Today is world backup day, a day to highlight the importance of backups, protecting data, and keeping systems secure (at least that's what Wikipedia says). I'm taking this day as a chance to review my backup strategy, and make sure I'm happy with the coverage I'm getting.
I mentioned a few years ago in my backup strategy post that I have an additional USB drive as part of my backups, which provides some coverage many may be missing. I've had a few people comment on how much of a great idea it is, so I wanted to highlight why I have it, and the part it plays in my wider backup and disaster recovery plan.
#What does it do?
The reason I have this USB is to cover a use case I'm surprised more people haven't actively considered. For proper backups you should have at least:
- 3 distinct copies
- 2 different formats
- 1 off-site
If it doesn't exist in 3 places, it might as well not exist. However, it's all well and good having those locations, but how do you ensure you still have access to those locations? For me, I have all my data at home, and an off-site version in Backblaze. Should something happen to my server, I can probably restore it using some access keys I have lying around. But what if I lose everything - what happens then? I don't have access to either my Backblaze credentials, nor the encryption key used by
restic to encrypt my data. It's no good having backups if you can't access them!
And that's where this USB comes in. It's an additional backup, but one that I can access physically, with an encryption key I know. So in the event of an issue, I can get to my USB, use it to log in to Backblaze, and start rebuilding my life.
Obviously in reality there are other important things I'd have to deal with should my house burn down before getting my data back.
#What is it?
Well, it's a USB drive with my data on, obviously! Careful thought went into every decision made about the design of the device to make sure it's as fit for purpose as possible.

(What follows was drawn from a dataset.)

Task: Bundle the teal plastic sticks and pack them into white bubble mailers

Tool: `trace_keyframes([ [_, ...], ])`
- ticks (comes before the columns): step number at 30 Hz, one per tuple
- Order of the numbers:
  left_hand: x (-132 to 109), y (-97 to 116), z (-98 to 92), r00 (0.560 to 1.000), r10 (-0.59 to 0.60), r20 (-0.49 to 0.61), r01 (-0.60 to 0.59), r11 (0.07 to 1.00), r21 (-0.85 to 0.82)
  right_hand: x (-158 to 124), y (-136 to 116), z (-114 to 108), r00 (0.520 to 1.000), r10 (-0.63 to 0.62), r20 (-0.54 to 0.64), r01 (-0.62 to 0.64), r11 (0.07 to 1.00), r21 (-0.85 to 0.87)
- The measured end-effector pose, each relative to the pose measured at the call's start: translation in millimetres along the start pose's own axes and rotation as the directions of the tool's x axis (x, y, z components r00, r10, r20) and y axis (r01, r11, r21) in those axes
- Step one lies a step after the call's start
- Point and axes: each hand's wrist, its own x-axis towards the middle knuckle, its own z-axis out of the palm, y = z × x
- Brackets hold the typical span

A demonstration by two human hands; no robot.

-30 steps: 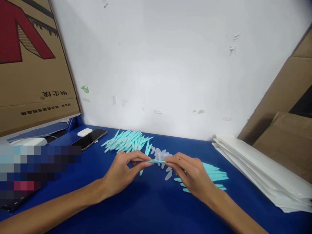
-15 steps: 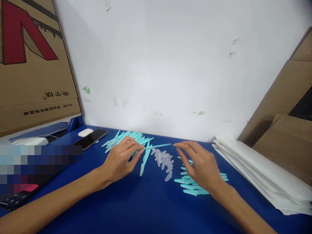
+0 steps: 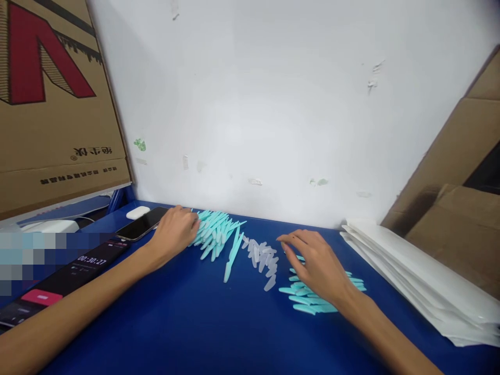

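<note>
My left hand [image 3: 177, 229] is at the left side of a pile of turquoise eyebrow razors [image 3: 215, 232], fingers curled down against it. Whatever its fingertips grip is hidden. My right hand [image 3: 318, 260] hovers over a second group of turquoise razors [image 3: 307, 300], thumb and forefinger drawn together in a pinch. A tiny pale bit may be between those fingertips, too small to name. Between the hands lies a loose cluster of translucent caps [image 3: 262, 256]. Two razors lie slanted beside the left pile, one nearer razor [image 3: 230, 263] pointing toward me.
A dark phone [image 3: 142, 225] and a white case [image 3: 137, 212] lie at the back left. Nearer, another phone [image 3: 78, 271] shows a running timer. White sheets or bags [image 3: 414, 281] are stacked at right. A white wall and cardboard boxes [image 3: 58, 130] border the blue table [image 3: 219, 323].
My left hand has moved left from the middle to the pile, and the razor it held out in the air no longer shows. My right hand has barely moved.
</note>
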Motion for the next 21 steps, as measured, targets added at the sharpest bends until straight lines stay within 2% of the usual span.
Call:
trace_keyframes([
  [3, -1, 2, 1.9, 1.000, -0.011, 0.018, 0.012, 0.998, -0.055, 0, 1, 0, 0.999, 0.008, 0.037, -0.009, 1.000, 0.012],
  [5, -3, 6, 0.1, 0.999, 0.000, -0.033, -0.003, 0.997, -0.082, 0, 2, 0, 0.998, 0.013, 0.055, -0.014, 1.000, 0.017],
  [7, -6, 12, -4.0, 0.992, 0.051, -0.115, -0.067, 0.988, -0.143, 0, 1, 0, 0.997, 0.022, 0.077, -0.023, 1.000, 0.018],
  [9, -11, 21, -9.2, 0.973, 0.171, -0.156, -0.204, 0.954, -0.222, 0, 1, 1, 0.994, 0.029, 0.104, -0.032, 0.999, 0.027],
  [11, -19, 33, -13.7, 0.928, 0.349, -0.132, -0.373, 0.884, -0.282, -1, 0, 3, 0.990, 0.030, 0.135, -0.035, 0.999, 0.041],
  [13, -27, 45, -16.2, 0.856, 0.510, -0.088, -0.509, 0.799, -0.321, -1, 0, 5, 0.986, 0.038, 0.161, -0.045, 0.998, 0.040],
  [15, -33, 55, -15.8, 0.795, 0.603, -0.063, -0.582, 0.731, -0.356, -1, 2, 5, 0.984, 0.061, 0.169, -0.062, 0.998, 0.003],
  [16, -35, 58, -14.5, 0.781, 0.623, -0.054, -0.595, 0.713, -0.370, -1, 4, 5, 0.982, 0.081, 0.172, -0.076, 0.997, -0.031],
  [18, -37, 61, -10.6, 0.783, 0.620, -0.039, -0.585, 0.715, -0.384, 0, 11, 2, 0.973, 0.126, 0.193, -0.104, 0.987, -0.121],
  [21, -37, 60, -5.2, 0.817, 0.576, -0.010, -0.540, 0.759, -0.364, 0, 26, -6, 0.941, 0.186, 0.285, -0.118, 0.964, -0.238],
])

The drive itself is a Corsair Survivor. I needed a drive that's rugged, reliable, and was available in a reasonable capacity at a reasonable price. The Survivor is both waterproof and shockproof, which helps it survive most environments without issue.
I think the "surprisingly flimsy" comment is either a bad unit, or that the shock of being thrown at the ground from a short distance is unreasonable. There are some other videos on the internet which filled me with confidence:
I bought 2 drives and configured them identically. On reflection, if I were following the laws of probability correctly, I would have bought the drives separately to minimise the risk of a temporary manufacturing issue causing me problems. But so far, so good.

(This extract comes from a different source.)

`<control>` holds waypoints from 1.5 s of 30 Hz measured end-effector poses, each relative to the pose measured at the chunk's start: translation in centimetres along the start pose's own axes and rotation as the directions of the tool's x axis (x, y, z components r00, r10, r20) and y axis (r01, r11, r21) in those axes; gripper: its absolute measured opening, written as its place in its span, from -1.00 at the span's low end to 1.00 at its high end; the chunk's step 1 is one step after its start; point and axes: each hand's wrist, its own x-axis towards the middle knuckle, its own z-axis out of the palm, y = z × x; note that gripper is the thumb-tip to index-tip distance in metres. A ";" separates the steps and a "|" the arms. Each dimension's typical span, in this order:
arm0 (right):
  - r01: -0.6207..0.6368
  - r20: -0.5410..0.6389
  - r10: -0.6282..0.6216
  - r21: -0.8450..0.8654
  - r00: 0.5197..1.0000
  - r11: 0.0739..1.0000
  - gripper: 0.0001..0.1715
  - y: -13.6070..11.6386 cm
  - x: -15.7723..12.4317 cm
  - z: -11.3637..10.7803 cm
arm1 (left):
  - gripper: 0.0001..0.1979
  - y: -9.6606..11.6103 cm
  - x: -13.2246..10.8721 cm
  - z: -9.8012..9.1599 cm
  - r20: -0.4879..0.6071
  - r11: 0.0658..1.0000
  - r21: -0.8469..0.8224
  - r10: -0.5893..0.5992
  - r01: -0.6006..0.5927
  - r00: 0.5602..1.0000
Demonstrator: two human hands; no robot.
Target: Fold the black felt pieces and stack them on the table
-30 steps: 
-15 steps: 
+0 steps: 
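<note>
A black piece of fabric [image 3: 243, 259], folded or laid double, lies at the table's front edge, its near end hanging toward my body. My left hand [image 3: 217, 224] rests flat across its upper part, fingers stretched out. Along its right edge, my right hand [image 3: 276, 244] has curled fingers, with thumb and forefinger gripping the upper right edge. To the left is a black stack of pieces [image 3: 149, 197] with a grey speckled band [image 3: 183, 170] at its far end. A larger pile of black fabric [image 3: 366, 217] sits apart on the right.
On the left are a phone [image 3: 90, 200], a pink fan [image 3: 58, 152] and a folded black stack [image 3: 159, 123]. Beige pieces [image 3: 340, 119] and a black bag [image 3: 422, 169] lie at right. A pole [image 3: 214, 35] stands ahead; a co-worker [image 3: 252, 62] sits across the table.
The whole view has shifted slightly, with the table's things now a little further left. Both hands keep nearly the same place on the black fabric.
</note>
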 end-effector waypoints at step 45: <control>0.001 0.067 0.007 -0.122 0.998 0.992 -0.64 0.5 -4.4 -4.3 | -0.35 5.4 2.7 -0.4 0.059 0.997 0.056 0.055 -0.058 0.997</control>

Moving deeper, the drive itself contains a single, LUKS-encrypted, BTRFS partition. Now before you all start screaming at your screen "Why not ZFS?!", there's a few good reasons.
Firstly, I needed something well supported. Sure, ZFS is fantastically supported, but I wanted something simple, and the last thing I wanted to deal with was DKMS issues when trying to recover my data. BTRFS works absolutely fine on a single partition (I'm writing this from a BTRFS-on-root laptop). Heck, I could even do it on Windows!
Secondly, the features. I'll move on to how the backups are captured shortly, but in short, filesystem snapshots aren't of use to me. What is however is bit-rot detection and a little compression, which BTRFS has. Detecting when there's something odd-looking about the drive during a backup, rather than not discovering it until it's time to restore will save me a huge amount of headache. Compression isn't a huge factor here, as the drive is much larger than I'm actually using, but it can help a little.
#Where is it?
If you came here trying to find out where I keep my backups, you're out of luck I'm afraid.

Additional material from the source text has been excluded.